IBM‘s blockchain-based food supply chain revolution is here. From farm to table, IBM is launching their food traceability platform to provide retailers and wholesale food suppliers with IBM Food Trust.
The now commercially available blockchain product traces food through the supply change so vendors can recall any spoiled or contaminated products with ease and pinpoint flawed product origins. The solution-as-a-service cloud platform works to authenticate and certify the food industry’s offerings from top to bottom.
The platform is subscription-based and has plans with fees ranging from $100 per month all the way up to $10,000 for larger companies. France’s Carrefour supermarket giant has already signed up to use the blockchain technology to help track the food filling the shelves at more than 12 thousand locations across 33 countries.
This launch comes at a critical time in a devastatingly bear cryptocurrency market. IBM’s blockchain integration in a significant vertical like the food & beverage industry will help to reinforce distributed ledger technology (DLT) as a real-world, billion dollar solution. Other major companies testing out the platform are household names like Nestle, Driscoll, Unilever, Tyson Foods, Golden State Foods, Kroger, and Tyson Foods (just to name a few).
IBM leads the way in blockchain innovation, now tied for first place with Chinese e-commerce megalith Alibaba for most blockchain patents globally.

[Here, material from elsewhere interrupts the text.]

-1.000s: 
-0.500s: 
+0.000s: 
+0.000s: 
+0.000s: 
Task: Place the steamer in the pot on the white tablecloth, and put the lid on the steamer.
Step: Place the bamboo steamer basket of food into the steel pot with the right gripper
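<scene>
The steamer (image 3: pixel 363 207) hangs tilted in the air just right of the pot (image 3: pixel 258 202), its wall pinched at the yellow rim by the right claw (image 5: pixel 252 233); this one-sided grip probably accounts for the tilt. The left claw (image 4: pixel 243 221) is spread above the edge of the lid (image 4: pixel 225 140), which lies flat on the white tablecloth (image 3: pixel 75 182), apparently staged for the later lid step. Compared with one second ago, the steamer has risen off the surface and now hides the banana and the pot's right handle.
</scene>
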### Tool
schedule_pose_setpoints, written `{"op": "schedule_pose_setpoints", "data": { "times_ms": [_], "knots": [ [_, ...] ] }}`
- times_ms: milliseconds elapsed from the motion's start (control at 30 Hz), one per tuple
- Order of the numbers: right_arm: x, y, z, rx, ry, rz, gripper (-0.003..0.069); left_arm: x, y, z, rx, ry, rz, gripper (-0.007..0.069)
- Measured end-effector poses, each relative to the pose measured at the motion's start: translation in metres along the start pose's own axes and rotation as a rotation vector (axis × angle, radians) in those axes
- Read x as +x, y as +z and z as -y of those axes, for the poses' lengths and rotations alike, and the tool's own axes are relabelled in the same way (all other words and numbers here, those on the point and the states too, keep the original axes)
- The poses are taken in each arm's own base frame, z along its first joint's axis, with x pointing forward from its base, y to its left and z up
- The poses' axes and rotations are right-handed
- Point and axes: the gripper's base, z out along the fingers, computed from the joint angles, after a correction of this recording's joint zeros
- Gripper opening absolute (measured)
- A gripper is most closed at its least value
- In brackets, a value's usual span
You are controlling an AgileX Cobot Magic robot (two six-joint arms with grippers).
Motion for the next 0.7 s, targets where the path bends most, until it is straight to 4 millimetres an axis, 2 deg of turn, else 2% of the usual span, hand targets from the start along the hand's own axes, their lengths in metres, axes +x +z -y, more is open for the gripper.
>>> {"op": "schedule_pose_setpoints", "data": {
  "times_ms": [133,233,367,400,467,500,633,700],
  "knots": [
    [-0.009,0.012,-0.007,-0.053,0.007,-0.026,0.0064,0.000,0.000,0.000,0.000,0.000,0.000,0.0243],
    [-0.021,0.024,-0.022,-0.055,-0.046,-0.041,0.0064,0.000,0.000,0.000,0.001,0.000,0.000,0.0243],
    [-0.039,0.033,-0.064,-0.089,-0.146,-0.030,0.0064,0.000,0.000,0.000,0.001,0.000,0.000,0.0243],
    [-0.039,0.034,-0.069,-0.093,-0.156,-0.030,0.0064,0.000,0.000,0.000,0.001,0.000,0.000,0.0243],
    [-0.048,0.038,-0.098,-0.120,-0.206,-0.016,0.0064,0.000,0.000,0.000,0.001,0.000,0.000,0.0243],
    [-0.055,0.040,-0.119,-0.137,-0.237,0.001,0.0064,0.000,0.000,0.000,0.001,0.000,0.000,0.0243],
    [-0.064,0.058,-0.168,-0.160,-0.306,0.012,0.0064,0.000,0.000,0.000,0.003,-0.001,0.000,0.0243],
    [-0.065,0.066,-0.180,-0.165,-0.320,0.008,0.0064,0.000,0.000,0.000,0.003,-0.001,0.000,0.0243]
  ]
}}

IBM’s senior VP for Global Industries, Bridget van Kralingen talks about how the ecosystem was built and operates:
“We built the IBM Food Trust solution using IBM Blockchain Platform, which is a tool or capability that IBM has built to help companies build, govern and run blockchain networks. It’s built using Hyperledger Fabric (the open source digital ledger technology) and it runs on IBM Cloud.”
The Food Trust ecosystem is unique in its development and application standing out as the largest example blockchain adoption to date. The platform was in development for 18-months and has high scalability ready to accommodate food suppliers as large as Walmart.
Using blockchain to connect growers, processors, and distributors seamlessly creating unprecedented trustless industry-wide transparency. The software will help reduce waste and lower costs for all supply chain players.
This is not the only blockchain solution that IBM has up their sleeves. There is more to come from the tech institution. IBM boasts a $160M budget for blockchain and 1,600 employees working just on blockchain-related projects. With a robust development pipeline and major partners integrating products, IBM will continue to be a blockchain trailblazer.